When I was an undergraduate, in the first creative writing class I ever took, Shannon Castleton, my instructor, asked us to read Richard Selzer’s story “The Knife”. It conquered me, completely. I later read several other of his stories (my favorites are probably “Imelda” and “Mercy”) and admired his gifts of description, compassion, and his human concern for his own practice of medicine and the health of his patients. It was very different from the medicine practiced by the country doctor in William Carlos Williams’ “The Use of Force” and I saw an intelligent, feeling man seeking to wrestle with the complexities incumbent in the decision to accept responsibility for looking after those who are vulnerable, many of the same feelings I had when I watched Michael Moore’s moving interview with Aleida Guevara in his film Sicko [see part 1 & part 2]. A few years later I was reading through an anthology of poetry about work and found a few poems by a woman who had worked as a nurse named Belle Waring. Her writing pierced me, and I felt directly appellated, gripped, undone. A few of her poems are online, like “The Forgery” & “Saudade”, the heartbreaking “It Was My First Nursing Job” (at the bottom of the page, after the book review), and “Our Lady of the Laundromat”. Read her work. When I started as a co-curator of the FELIX reading series, she was the first poet that I wanted to invite, but I was never able to locate her. Writing this post has brought her back to mind, and I hope that I will be able to find her, convince my co-curators and her to come to Madison, meet her, and hear her poetry performed in person.

In addition to these storyteller-physicians and poet-nurses, I am compelled by the example of all manner of healers and carers who “draw out their souls to the hungry, and satisfy the afflicted” (Isaiah 58:10), who seek for ways to build up the old waste places, who yearn (and work) to be “repairers of the breach, restorers of paths to dwell in” (Isaiah 58:12). I loved reading the story of Driggs, Idaho native David Rakel, a tenured professor at UW-Madison’s medical school, who has done much to practice good wisdom around health and to incorporate holistic, integrated medicine into the community I live in.

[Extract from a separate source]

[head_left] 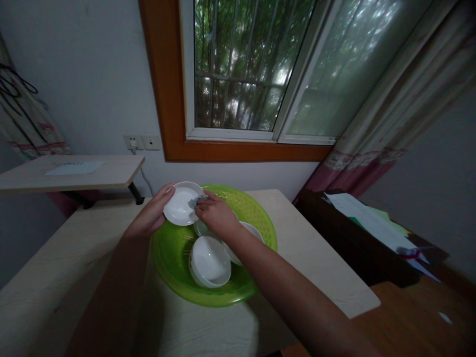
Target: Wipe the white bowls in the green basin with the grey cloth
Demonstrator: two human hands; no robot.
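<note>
Head view: cloth [194, 202] partly hidden under right hand's [213, 210] fingers

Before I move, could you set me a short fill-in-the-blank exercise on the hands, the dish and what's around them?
The shallow white dish is gripped at its rim by the ____ hand. The right hand holds a grey cloth against the dish, not on its outside but on its ____. The big round basin is coloured ____. That basin rests on a pale ____.

Missing words: left; inside; green; table.
</note>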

Practitioners of the kind of integrative medicine he teaches “are schooled in ways to hold on to their hearts and souls even as they master the intricacies of anatomy, physiology, biology, and psychology. They see their work as healing the whole patient, rather than being limited to specific body parts”. In a recent co-authored article Rakel wrote:

“If the health reformers are looking to get the biggest ‘bang for their buck’ both in the prevention and management of chronic disease,” they wrote, “they need look no further than delivering [integrative medicine’s] four pillars [of social, psychological, physical, and environmental health].”

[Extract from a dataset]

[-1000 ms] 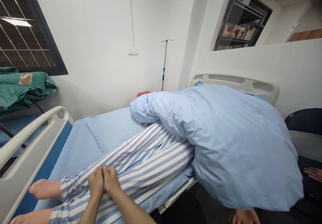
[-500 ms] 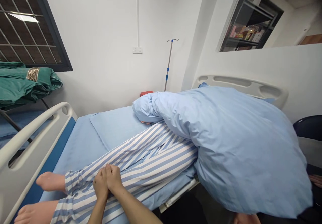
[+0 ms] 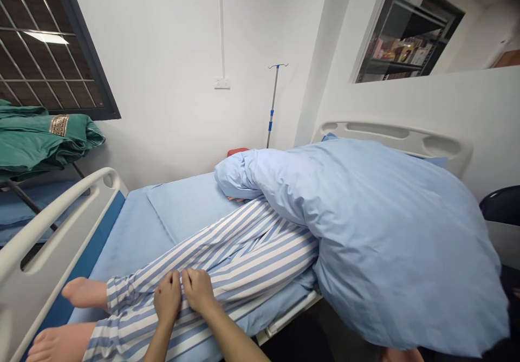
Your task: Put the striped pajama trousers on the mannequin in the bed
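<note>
A figure in blue-and-white striped trousers (image 3: 260,267) lies on a bed, its upper body hidden under a light blue quilt (image 3: 385,232). Two bare, smooth feet (image 3: 86,292) stick out at the left; the frames do not settle whether they belong to a person or a manikin. My left hand (image 3: 167,296) is closed against the nearer trouser leg, below the knee. Just right of it, my right hand (image 3: 198,289) is curled onto the same leg. A narrow gap parts the two hands. Both sets of fingertips are hidden.
A cream footboard (image 3: 69,210) bounds the bed on the left, and a headboard (image 3: 382,130) stands at the right. Behind the bed rises an IV pole (image 3: 273,104). Folded green cloth (image 3: 49,140) lies at far left. A dark chair (image 3: 504,205) is at right.
My hands were pressed together, side by side, half a second ago. Now they are apart, the right hand having shifted right along the leg. The view has moved slightly.
</note>
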The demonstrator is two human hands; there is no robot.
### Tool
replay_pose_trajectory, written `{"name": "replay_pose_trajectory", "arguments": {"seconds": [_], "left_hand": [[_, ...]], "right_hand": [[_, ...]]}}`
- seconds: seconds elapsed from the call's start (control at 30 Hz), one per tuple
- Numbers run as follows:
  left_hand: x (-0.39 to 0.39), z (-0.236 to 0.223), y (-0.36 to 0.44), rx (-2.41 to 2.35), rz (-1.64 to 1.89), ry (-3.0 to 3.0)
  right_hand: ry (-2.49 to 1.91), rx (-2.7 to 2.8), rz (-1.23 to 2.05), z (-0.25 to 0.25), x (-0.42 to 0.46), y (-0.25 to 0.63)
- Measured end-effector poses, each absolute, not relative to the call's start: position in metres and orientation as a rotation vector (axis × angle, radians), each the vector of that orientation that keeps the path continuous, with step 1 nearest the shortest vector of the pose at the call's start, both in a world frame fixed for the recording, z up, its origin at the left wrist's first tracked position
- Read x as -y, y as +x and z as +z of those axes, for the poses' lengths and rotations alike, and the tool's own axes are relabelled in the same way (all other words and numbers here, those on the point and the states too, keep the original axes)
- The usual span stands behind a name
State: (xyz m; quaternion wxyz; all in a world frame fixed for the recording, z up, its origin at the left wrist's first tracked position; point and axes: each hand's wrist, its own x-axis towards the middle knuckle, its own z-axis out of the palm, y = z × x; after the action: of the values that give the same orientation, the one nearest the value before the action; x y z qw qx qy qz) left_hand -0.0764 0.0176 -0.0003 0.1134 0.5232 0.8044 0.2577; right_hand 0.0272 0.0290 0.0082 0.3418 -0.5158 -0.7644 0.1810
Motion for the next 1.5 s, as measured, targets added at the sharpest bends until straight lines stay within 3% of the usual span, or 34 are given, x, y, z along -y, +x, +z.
{"name": "replay_pose_trajectory", "arguments": {"seconds": [0.33, 0.57, 0.7, 0.93, 1.5], "left_hand": [[-0.01, 0.001, -0.062, -2.445, 0.596, 1.75], [-0.017, 0.042, -0.031, -2.254, 1.122, 1.552], [-0.025, 0.035, -0.021, -2.145, 1.32, 1.26], [-0.027, -0.003, -0.027, -2.131, 1.191, 1.363], [-0.022, -0.004, -0.021, -2.255, 0.991, 1.504]], "right_hand": [[-1.274, 1.776, 0.649, 0.005, -0.032, 0.03], [-1.099, 1.547, 0.921, 0.009, -0.038, 0.037], [-1.102, 1.466, 0.951, 0.007, -0.041, 0.037], [-1.13, 1.406, 0.944, -0.002, -0.041, 0.032], [-1.163, 1.72, 0.854, 0.026, -0.049, 0.055]]}}
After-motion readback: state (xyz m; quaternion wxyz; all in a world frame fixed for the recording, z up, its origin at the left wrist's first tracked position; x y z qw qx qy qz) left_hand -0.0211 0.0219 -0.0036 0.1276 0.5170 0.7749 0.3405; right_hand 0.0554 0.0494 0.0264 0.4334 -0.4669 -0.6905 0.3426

The identification of these four pillars of health seem prescient and wise (they seem to me to echo the concerns articulated in Murray Bookchin’s theory of social ecology, as well as the appeals made by many environmental justice advocates, like Majora CarterVan Jones (the man who served briefly as Obama’s Green Jobs champion) or the group Green for All, to name just a few examples). It also reminds me of Hans-Georg Gadamer’s remarkable book The Enigma of Health: the Art of Healing in a Scientific Age. But more than any literary or intellectual references, it reminds me of my conversations with my youngest sister, of the idea of an inescapable calling, of that band of a dozen-plus carers in that small Mormon ward in Sheffield England, and of the possibility that we might ourselves accept some kind of responsibility “for looking after the vulnerable” who surround us, whose health, surely, is bound up with our own.